From the first line to the last, write out the material verbatim.
———
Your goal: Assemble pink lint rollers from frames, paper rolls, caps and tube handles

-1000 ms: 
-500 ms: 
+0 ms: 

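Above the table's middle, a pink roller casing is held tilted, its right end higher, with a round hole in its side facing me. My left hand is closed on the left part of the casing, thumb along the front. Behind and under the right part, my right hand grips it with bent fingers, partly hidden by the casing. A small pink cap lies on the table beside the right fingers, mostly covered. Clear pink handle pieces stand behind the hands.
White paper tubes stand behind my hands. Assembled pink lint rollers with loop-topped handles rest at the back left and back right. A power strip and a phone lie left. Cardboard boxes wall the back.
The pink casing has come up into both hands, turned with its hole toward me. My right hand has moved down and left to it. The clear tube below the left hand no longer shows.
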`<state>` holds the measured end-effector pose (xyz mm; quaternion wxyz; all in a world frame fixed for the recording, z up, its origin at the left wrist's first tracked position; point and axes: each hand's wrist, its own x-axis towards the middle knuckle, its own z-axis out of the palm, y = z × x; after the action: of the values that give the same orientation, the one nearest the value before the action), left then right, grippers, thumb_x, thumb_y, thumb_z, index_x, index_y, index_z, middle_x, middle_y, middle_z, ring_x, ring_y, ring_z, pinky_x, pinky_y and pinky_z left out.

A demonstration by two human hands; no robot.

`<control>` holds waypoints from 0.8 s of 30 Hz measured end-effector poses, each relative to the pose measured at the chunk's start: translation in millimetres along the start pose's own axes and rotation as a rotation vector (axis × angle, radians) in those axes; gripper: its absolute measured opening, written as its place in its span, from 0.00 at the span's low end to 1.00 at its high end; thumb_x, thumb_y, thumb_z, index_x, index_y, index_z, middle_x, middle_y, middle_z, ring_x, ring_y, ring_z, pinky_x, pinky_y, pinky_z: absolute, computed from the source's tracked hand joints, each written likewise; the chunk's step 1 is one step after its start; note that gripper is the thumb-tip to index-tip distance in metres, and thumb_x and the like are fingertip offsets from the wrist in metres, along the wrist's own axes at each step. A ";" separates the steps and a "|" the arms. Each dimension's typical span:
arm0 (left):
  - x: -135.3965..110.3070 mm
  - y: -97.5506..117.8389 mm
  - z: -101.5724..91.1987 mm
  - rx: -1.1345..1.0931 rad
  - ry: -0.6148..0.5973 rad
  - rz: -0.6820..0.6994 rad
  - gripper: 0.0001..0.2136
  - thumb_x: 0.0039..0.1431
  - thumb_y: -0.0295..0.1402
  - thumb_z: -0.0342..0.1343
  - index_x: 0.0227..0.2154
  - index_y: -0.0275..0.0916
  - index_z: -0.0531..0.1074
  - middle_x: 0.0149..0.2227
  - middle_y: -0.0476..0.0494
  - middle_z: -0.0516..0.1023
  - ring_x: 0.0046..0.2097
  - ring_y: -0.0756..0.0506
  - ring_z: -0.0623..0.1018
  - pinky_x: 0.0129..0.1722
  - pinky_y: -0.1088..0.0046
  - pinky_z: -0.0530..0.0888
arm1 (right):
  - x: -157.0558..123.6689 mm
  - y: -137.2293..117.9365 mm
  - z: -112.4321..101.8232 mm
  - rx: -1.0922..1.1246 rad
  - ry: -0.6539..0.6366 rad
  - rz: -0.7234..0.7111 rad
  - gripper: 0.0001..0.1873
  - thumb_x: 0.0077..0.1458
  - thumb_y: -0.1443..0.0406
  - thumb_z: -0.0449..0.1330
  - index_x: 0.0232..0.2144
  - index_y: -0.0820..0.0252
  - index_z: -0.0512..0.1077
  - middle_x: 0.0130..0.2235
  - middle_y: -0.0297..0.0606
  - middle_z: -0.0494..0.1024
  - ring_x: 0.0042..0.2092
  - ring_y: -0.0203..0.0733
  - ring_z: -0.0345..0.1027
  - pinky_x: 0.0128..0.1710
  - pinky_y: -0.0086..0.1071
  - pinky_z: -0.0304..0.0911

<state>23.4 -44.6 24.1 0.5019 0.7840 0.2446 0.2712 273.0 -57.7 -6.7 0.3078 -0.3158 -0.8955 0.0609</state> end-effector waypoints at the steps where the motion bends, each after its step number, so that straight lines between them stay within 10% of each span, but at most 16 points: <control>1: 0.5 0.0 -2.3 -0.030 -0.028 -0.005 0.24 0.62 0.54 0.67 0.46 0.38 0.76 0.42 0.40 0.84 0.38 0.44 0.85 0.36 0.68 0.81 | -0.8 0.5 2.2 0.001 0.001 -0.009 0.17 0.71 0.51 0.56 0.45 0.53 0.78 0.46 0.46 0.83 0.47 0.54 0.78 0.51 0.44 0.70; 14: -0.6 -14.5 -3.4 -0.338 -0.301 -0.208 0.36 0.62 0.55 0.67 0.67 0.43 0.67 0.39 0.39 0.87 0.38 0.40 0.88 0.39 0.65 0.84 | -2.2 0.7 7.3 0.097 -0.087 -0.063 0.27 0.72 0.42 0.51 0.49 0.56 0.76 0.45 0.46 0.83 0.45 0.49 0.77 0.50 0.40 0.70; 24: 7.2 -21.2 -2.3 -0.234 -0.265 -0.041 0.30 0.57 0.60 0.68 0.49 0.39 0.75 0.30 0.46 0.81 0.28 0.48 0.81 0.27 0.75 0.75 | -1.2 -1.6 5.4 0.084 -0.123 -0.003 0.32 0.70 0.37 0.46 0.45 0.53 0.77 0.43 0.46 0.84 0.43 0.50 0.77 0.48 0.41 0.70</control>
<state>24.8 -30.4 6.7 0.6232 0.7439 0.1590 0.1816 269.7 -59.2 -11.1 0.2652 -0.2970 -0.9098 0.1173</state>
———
- _Completed task_:
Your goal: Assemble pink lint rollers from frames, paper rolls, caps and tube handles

-1000 ms: 
-500 ms: 
+0 ms: 

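Above the table's middle, a pink roller casing is held tilted, its right end higher, with a round hole in its side facing me. My left hand is closed on the left part of the casing, thumb along the front. Behind and under the right part, my right hand grips it with bent fingers, partly hidden by the casing. A small pink cap lies on the table beside the right fingers, mostly covered. Clear pink handle pieces stand behind the hands.
White paper tubes stand behind my hands. Assembled pink lint rollers with loop-topped handles rest at the back left and back right. A power strip and a phone lie left. Cardboard boxes wall the back.
The pink casing has come up into both hands, turned with its hole toward me. My right hand has moved down and left to it. The clear tube below the left hand no longer shows.
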`<state>` holds the measured end-effector pose (xyz mm; quaternion wxyz; all in a world frame fixed for the recording, z up, its origin at the left wrist's first tracked position; point and axes: each hand's wrist, its own x-axis towards the middle knuckle, its own z-axis out of the palm, y = z × x; after the action: of the values that give the same orientation, the one nearest the value before the action), left then right, grippers, thumb_x, thumb_y, thumb_z, index_x, index_y, index_z, middle_x, middle_y, middle_z, ring_x, ring_y, ring_z, pinky_x, pinky_y and pinky_z left out.

A demonstration by two human hands; no robot.

`<control>` holds waypoints from 0.8 s of 30 Hz measured end-effector poses, each relative to the pose measured at the chunk's start: translation in millimetres along the start pose's own axes and rotation as a rotation vector (axis × angle, radians) in those axes; gripper: its absolute measured opening, written as its place in its span, from 0.00 at the span's low end to 1.00 at its high end; thumb_x, thumb_y, thumb_z, index_x, index_y, index_z, middle_x, middle_y, middle_z, ring_x, ring_y, ring_z, pinky_x, pinky_y, pinky_z: absolute, computed from the source's tracked hand joints, each written likewise; the chunk's step 1 is one step after its start; note that gripper is the thumb-tip to index-tip distance in metres, and thumb_x and the like are fingertip offsets from the wrist in metres, along the wrist's own axes at each step. A ";" separates the steps and a "|" the arms. Each dimension's typical span:
arm0 (left):
  - x: -135.3965..110.3070 mm
  - y: -97.5506..117.8389 mm
  - z: -101.5724..91.1987 mm
  - rx: -1.1345..1.0931 rad
  - ry: -0.6148..0.5973 rad
  - rz: -0.6820..0.6994 rad
  - gripper: 0.0001..0.2136
  - thumb_x: 0.0039..0.1431
  - thumb_y: -0.0295..0.1402
  - thumb_z: -0.0342..0.1343
  - index_x: 0.0227..0.2154
  - index_y: -0.0275..0.0916
  - index_z: -0.0531..0.1074
  - middle_x: 0.0149..0.2227
  - middle_y: -0.0476..0.0494
  - middle_z: -0.0516..0.1023
  - ring_x: 0.0046..0.2097
  - ring_y: -0.0756..0.0506
  - ring_z: -0.0623..0.1018
  - pinky_x: 0.0129..0.1722
  - pinky_y: -0.1088..0.0046
  - pinky_z: -0.0530..0.0888
arm1 (right):
  - x: -157.0558..123.6689 mm
  - y: -137.2293..117.9365 mm
  - z: -112.4321..101.8232 mm
  - rx: -1.0922..1.1246 rad
  - ry: -0.6539..0.6366 rad
  - rz: -0.7234..0.7111 rad
  - gripper: 0.0001..0.1873
  - thumb_x: 0.0077..0.1458
  - thumb_y: -0.1443..0.0406
  - thumb_z: -0.0449..0.1330
  - index_x: 0.0232..0.2144
  - index_y: -0.0820..0.0252
  - index_z: -0.0512..0.1077
  - middle_x: 0.0130..0.2235
  - middle_y: -0.0297..0.0606
  - middle_z: -0.0494..0.1024
  - ring_x: 0.0042..0.2092
  - ring_y: -0.0203..0.0733
  - ring_z: -0.0345..0.1027
  - pinky_x: 0.0128..0.1710
  - pinky_y: -0.0086..0.1071
  - pinky_z: -0.0304..0.0911

<state>23.4 -44.6 24.1 0.5019 0.7840 0.2446 0.2712 273.0 -57.7 -6.7 0.3078 -0.3158 -0.8955 0.0609</state> end-effector waypoints at the steps where the motion bends, each after its step number, so that straight lines between them stay within 10% of each span, but at most 16 points: <control>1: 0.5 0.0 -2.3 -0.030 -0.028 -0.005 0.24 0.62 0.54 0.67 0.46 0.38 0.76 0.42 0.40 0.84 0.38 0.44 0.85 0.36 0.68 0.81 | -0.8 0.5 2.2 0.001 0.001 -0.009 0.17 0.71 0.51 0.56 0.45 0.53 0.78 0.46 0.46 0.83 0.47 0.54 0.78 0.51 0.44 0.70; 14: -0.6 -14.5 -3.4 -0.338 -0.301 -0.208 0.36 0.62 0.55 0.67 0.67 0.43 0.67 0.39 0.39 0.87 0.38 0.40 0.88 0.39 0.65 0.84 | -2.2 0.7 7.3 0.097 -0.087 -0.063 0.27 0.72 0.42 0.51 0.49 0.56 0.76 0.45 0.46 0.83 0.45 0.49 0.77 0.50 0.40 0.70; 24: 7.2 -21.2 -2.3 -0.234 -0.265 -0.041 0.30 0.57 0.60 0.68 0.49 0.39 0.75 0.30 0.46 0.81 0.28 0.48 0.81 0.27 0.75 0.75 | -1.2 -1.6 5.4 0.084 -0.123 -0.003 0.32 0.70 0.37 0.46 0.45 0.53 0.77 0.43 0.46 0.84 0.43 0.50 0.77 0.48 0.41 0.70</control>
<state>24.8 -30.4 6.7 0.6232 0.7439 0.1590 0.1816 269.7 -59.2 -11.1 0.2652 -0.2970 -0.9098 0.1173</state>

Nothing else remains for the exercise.